■ **The task**:
Copy the entire listing, down to the final line, exactly.

[Start of section]

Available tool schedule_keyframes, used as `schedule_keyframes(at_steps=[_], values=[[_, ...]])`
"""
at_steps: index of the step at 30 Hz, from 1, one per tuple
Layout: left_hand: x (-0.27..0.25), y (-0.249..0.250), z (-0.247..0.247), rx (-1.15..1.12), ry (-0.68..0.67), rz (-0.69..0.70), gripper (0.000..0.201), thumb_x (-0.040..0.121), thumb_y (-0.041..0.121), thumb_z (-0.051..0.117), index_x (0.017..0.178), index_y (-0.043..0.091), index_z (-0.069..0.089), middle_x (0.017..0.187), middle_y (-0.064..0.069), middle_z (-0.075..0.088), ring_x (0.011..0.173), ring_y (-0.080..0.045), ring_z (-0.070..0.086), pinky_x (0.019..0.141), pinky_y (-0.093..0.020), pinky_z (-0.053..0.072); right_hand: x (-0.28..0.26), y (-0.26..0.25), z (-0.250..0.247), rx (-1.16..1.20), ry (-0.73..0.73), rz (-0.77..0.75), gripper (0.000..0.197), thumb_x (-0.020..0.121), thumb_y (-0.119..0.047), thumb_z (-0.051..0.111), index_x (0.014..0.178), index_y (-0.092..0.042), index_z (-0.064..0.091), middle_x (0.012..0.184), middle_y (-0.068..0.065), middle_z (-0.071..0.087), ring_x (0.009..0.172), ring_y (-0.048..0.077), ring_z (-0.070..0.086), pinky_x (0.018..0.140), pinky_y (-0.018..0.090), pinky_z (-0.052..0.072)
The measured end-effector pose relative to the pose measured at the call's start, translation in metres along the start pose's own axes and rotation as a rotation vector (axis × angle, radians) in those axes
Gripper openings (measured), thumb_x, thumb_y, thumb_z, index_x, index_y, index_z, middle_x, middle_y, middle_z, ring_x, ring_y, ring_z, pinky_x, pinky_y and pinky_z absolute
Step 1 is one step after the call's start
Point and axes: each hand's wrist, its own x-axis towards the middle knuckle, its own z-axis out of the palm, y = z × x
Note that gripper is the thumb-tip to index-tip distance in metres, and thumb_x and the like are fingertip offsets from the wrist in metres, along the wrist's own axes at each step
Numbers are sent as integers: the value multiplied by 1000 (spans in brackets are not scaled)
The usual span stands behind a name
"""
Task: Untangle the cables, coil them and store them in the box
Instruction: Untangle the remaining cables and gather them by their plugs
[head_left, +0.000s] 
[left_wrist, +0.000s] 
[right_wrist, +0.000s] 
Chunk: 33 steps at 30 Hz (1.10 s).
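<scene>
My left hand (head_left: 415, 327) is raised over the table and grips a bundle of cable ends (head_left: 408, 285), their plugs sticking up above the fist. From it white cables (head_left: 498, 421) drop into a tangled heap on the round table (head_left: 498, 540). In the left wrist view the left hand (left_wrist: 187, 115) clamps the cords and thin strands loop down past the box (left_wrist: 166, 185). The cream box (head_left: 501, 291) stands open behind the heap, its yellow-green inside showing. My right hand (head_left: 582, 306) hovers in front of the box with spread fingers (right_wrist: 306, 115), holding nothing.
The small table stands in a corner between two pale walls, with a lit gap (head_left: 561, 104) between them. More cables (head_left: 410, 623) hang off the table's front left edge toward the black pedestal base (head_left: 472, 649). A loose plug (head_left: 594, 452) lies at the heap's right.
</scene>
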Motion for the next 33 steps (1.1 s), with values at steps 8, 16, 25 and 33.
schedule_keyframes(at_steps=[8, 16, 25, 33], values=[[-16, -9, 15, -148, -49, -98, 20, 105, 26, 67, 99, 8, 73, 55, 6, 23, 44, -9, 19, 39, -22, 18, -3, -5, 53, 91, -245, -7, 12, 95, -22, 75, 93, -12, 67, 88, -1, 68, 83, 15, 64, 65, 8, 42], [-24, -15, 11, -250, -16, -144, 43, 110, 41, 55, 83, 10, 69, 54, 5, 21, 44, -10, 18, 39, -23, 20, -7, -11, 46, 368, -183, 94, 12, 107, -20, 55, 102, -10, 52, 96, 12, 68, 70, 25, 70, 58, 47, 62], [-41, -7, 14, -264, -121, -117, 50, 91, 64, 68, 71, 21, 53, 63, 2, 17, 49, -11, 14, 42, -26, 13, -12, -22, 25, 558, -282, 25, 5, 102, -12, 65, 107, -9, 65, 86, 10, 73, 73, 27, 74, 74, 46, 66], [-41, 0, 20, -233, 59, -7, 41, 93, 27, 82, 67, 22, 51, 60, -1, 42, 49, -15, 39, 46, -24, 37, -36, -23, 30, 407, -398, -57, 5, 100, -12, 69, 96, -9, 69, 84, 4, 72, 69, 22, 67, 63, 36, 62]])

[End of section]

■ **Written solution**:
Available tool schedule_keyframes, used as `schedule_keyframes(at_steps=[_], values=[[_, ...]])`
"""
at_steps: index of the step at 30 Hz, from 1, one per tuple
Layout: left_hand: x (-0.27..0.25), y (-0.249..0.250), z (-0.247..0.247), rx (-1.15..1.12), ry (-0.68..0.67), rz (-0.69..0.70), gripper (0.000..0.201), thumb_x (-0.040..0.121), thumb_y (-0.041..0.121), thumb_z (-0.051..0.117), index_x (0.017..0.178), index_y (-0.043..0.091), index_z (-0.069..0.089), middle_x (0.017..0.187), middle_y (-0.064..0.069), middle_z (-0.075..0.088), ring_x (0.011..0.173), ring_y (-0.080..0.045), ring_z (-0.070..0.086), pinky_x (0.019..0.141), pinky_y (-0.093..0.020), pinky_z (-0.053..0.072); right_hand: x (-0.28..0.26), y (-0.26..0.25), z (-0.250..0.247), rx (-1.16..1.20), ry (-0.73..0.73), rz (-0.77..0.75), gripper (0.000..0.197), thumb_x (-0.020..0.121), thumb_y (-0.119..0.047), thumb_z (-0.051..0.111), index_x (0.014..0.178), index_y (-0.092..0.042), index_z (-0.064..0.091), middle_x (0.012..0.184), middle_y (-0.068..0.065), middle_z (-0.071..0.087), ring_x (0.009..0.172), ring_y (-0.048..0.077), ring_z (-0.070..0.086), pinky_x (0.018..0.140), pinky_y (-0.018..0.090), pinky_z (-0.052..0.072)
The measured end-effector pose relative to the pose measured at the call's start, translation in metres along the start pose's own axes and rotation as a rotation vector (axis × angle, radians) in those axes
Gripper openings (measured), thumb_x, thumb_y, thumb_z, index_x, index_y, index_z, middle_x, middle_y, middle_z, ring_x, ring_y, ring_z, pinky_x, pinky_y and pinky_z absolute
Step 1 is one step after the call's start
Point and axes: each hand's wrist, its own x-axis towards the middle knuckle, its own z-axis out of the palm, y = z × x
Note that gripper is the thumb-tip to index-tip distance in metres, and thumb_x and the like are fingertip offsets from the wrist in metres, along the wrist's own axes at each step
Numbers are sent as integers: the value multiplied by 1000 (spans in brackets are not scaled)
The usual span stands behind a name
"""
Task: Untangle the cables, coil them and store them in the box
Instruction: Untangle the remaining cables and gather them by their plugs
[head_left, +0.000s] 
[left_wrist, +0.000s] 
[right_wrist, +0.000s] 
Chunk: 33 steps at 30 Hz (1.10 s).
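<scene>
My left hand (head_left: 415, 327) is raised over the table and grips a bundle of cable ends (head_left: 408, 285), their plugs sticking up above the fist. From it white cables (head_left: 498, 421) drop into a tangled heap on the round table (head_left: 498, 540). In the left wrist view the left hand (left_wrist: 187, 115) clamps the cords and thin strands loop down past the box (left_wrist: 166, 185). The cream box (head_left: 501, 291) stands open behind the heap, its yellow-green inside showing. My right hand (head_left: 582, 306) hovers in front of the box with spread fingers (right_wrist: 306, 115), holding nothing.
The small table stands in a corner between two pale walls, with a lit gap (head_left: 561, 104) between them. More cables (head_left: 410, 623) hang off the table's front left edge toward the black pedestal base (head_left: 472, 649). A loose plug (head_left: 594, 452) lies at the heap's right.
</scene>
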Motion for the next 33 steps (1.1 s), with values at steps 8, 16, 25 and 33.
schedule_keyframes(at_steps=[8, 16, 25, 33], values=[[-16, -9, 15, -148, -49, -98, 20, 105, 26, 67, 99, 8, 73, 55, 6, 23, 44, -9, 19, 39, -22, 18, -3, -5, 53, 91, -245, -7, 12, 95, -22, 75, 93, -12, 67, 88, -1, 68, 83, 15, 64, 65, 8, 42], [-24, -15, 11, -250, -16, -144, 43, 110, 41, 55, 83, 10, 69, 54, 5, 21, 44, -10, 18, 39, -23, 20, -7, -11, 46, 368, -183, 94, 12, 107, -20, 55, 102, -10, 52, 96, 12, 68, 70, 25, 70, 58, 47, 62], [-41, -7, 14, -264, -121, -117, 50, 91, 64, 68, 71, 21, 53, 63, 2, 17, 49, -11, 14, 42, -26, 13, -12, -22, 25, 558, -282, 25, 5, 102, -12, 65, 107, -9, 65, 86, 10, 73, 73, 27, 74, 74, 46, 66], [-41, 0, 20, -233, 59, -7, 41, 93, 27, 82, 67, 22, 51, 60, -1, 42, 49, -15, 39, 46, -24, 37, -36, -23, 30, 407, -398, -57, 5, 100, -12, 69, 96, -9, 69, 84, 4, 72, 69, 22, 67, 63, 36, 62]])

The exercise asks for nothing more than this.